=== DATASET CONTENT ===
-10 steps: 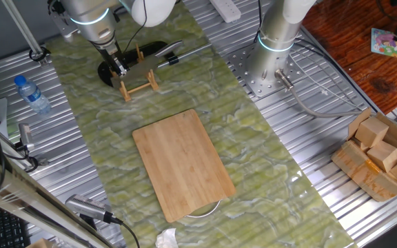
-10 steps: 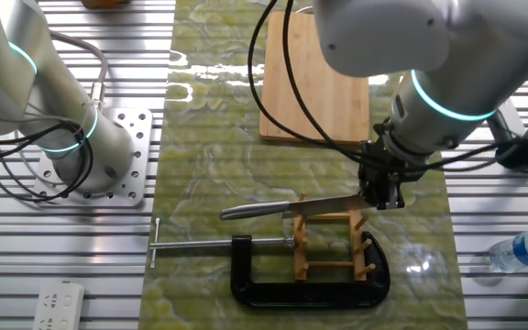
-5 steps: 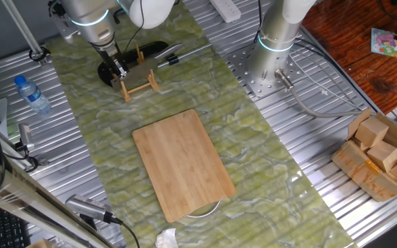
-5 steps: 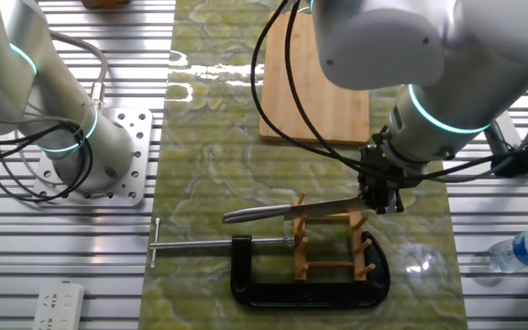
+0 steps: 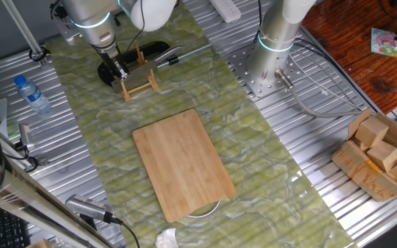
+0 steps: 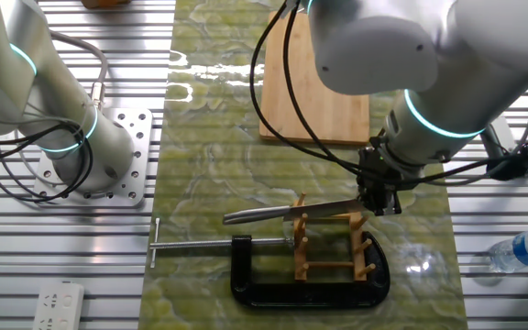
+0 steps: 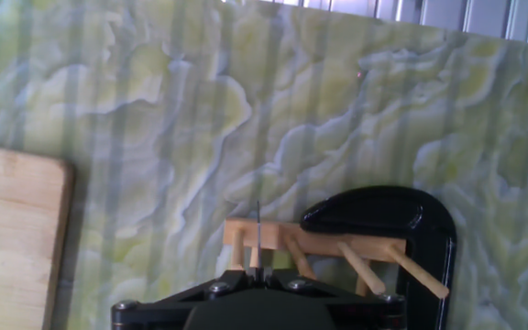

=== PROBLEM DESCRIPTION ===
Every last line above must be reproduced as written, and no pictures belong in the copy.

=== EXERCISE ANSWER ===
-10 steps: 
-10 steps: 
-5 steps: 
-5 steps: 
+0 steps: 
+0 steps: 
+0 steps: 

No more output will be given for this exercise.